> **WHAT YOU NEED TO DO**: For the word "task", find each line in the entries where it occurs and copy that line.

> **DATA**:
########
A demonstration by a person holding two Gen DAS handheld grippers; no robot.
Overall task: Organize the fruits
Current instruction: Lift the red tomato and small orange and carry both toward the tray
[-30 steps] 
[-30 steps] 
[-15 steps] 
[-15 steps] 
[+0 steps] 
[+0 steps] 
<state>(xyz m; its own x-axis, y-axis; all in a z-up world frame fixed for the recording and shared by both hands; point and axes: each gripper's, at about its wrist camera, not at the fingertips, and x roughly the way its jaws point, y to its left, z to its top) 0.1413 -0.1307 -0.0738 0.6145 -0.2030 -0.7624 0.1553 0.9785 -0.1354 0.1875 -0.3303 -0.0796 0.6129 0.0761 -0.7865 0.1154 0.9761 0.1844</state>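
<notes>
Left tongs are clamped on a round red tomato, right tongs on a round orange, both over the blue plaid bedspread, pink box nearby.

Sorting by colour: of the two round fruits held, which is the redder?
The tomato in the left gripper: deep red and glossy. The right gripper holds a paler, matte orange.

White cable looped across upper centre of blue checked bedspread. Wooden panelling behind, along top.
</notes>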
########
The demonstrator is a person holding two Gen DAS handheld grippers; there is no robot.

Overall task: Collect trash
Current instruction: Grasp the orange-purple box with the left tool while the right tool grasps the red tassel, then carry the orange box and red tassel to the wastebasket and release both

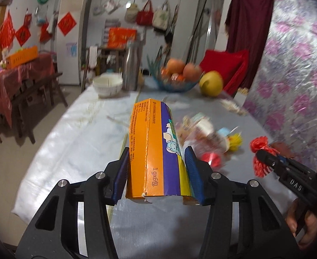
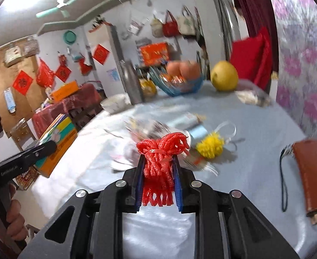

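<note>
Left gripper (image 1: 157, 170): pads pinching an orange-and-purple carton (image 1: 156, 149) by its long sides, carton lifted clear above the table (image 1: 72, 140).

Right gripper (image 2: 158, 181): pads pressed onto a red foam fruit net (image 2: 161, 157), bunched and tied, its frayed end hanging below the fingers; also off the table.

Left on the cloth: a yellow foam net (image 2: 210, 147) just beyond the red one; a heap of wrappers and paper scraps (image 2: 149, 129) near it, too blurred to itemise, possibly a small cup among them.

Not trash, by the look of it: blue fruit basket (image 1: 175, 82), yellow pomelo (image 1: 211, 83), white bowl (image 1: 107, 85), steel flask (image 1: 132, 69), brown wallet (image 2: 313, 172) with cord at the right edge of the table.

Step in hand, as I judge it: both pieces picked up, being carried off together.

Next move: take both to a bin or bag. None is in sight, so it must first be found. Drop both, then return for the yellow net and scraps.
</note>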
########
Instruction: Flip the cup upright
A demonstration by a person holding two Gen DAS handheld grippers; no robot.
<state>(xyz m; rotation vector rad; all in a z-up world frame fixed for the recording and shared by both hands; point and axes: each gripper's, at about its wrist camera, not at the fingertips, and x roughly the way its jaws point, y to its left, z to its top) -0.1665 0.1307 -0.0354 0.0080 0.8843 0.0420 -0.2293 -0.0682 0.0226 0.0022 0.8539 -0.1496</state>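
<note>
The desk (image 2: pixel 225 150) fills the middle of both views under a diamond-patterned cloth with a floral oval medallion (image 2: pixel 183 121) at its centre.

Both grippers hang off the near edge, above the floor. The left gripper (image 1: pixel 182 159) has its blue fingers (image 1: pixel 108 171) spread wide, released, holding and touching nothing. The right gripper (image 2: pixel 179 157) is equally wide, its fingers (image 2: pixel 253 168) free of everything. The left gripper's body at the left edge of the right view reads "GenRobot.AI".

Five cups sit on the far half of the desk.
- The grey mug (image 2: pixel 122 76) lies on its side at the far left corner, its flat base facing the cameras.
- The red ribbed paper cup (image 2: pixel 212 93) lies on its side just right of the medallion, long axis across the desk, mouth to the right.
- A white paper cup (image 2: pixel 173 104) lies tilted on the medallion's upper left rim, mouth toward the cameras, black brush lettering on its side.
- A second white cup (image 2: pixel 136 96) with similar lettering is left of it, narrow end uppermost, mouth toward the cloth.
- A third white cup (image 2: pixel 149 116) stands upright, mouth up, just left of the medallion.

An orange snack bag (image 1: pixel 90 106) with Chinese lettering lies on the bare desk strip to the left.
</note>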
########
> **REPLY TO THE EXERCISE**:
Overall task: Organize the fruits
Overall task: Collect trash

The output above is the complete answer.